» Exercise aim
Please write out all of the entries beneath this line exactly, skipping the pictures.

» Information provided
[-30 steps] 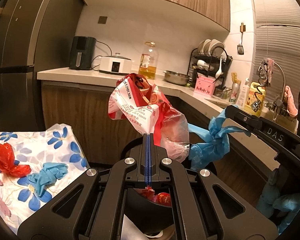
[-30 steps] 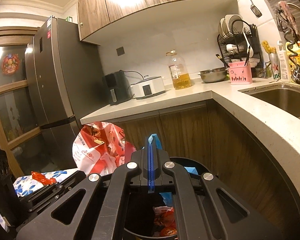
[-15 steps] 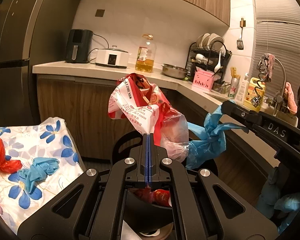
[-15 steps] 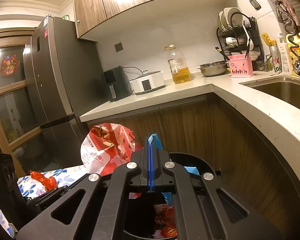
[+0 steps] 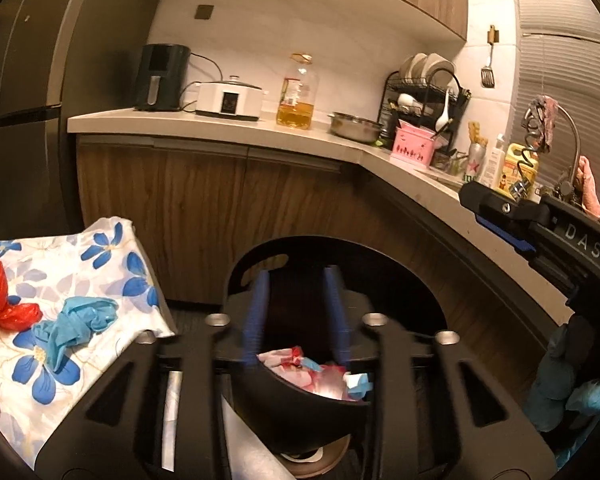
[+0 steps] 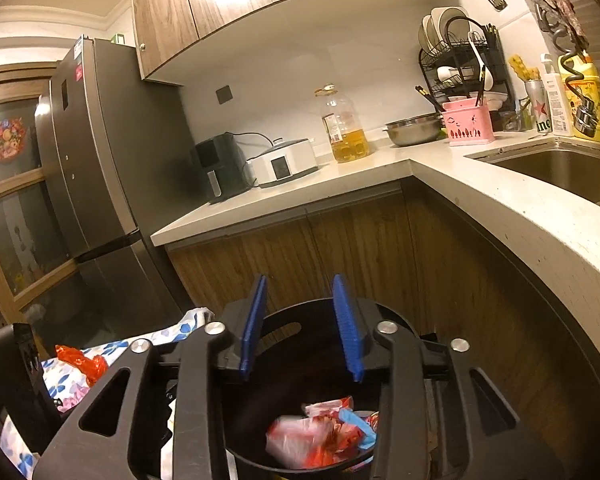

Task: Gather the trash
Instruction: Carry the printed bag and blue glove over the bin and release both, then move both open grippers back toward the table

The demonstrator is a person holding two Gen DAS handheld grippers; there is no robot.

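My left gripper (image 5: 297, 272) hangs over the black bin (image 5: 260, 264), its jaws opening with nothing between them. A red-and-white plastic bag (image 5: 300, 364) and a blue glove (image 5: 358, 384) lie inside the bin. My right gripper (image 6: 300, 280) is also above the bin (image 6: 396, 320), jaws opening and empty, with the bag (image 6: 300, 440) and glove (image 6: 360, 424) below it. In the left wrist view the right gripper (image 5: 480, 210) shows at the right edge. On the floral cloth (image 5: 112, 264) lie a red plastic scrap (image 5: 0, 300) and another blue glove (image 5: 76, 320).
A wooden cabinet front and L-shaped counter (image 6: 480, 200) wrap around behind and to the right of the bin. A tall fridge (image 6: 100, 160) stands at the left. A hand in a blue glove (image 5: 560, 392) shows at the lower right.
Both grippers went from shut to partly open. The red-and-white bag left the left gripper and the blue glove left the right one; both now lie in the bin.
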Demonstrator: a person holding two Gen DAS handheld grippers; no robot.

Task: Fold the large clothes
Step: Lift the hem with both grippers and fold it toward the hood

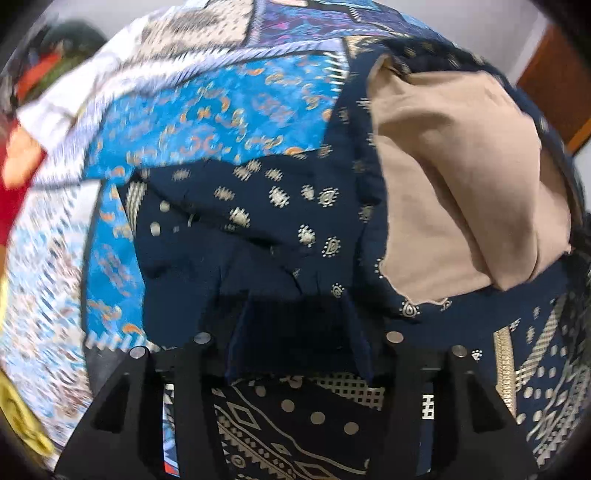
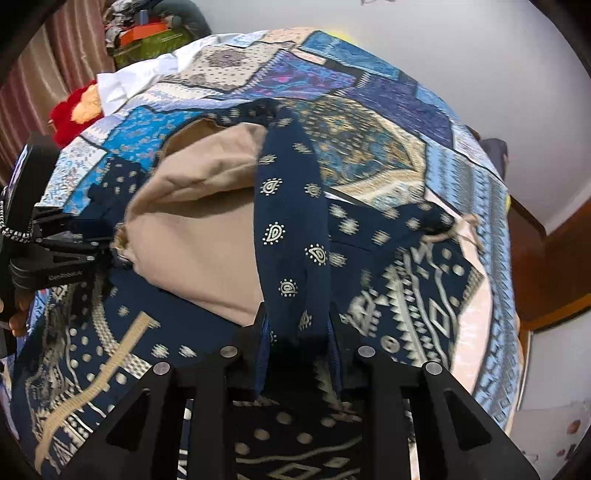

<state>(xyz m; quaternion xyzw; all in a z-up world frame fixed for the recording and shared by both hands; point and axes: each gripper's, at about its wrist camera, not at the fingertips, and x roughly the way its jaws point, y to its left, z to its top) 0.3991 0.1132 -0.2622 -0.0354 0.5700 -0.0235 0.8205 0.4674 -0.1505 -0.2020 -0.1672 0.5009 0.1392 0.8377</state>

» Result for this exercise
[-30 steps] 
[-30 steps] 
[-15 steps] 
[-15 steps] 
[+0 steps] 
[+0 steps] 

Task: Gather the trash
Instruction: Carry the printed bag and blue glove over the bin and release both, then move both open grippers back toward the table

The demonstrator is a person holding two Gen DAS handheld grippers; there is no robot.

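My left gripper (image 5: 297, 272) hangs over the black bin (image 5: 260, 264), its jaws opening with nothing between them. A red-and-white plastic bag (image 5: 300, 364) and a blue glove (image 5: 358, 384) lie inside the bin. My right gripper (image 6: 300, 280) is also above the bin (image 6: 396, 320), jaws opening and empty, with the bag (image 6: 300, 440) and glove (image 6: 360, 424) below it. In the left wrist view the right gripper (image 5: 480, 210) shows at the right edge. On the floral cloth (image 5: 112, 264) lie a red plastic scrap (image 5: 0, 300) and another blue glove (image 5: 76, 320).
A wooden cabinet front and L-shaped counter (image 6: 480, 200) wrap around behind and to the right of the bin. A tall fridge (image 6: 100, 160) stands at the left. A hand in a blue glove (image 5: 560, 392) shows at the lower right.
Both grippers went from shut to partly open. The red-and-white bag left the left gripper and the blue glove left the right one; both now lie in the bin.
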Demonstrator: a person holding two Gen DAS handheld grippers; no robot.

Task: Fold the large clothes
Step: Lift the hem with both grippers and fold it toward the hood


<state>(xyz m; quaternion xyzw; all in a z-up world frame fixed for the recording and shared by both hands; point and axes: each gripper's, at about its wrist camera, not at the fingertips, and x roughly the way its jaws point, y to its left, z to its top) 0.3991 0.1132 -0.2622 -0.0354 0.5700 -0.0235 0.8205 0.4674 -0.1505 -0.2020 -0.1672 0.5009 0.1392 0.8377</state>

This is the complete output for the exercise.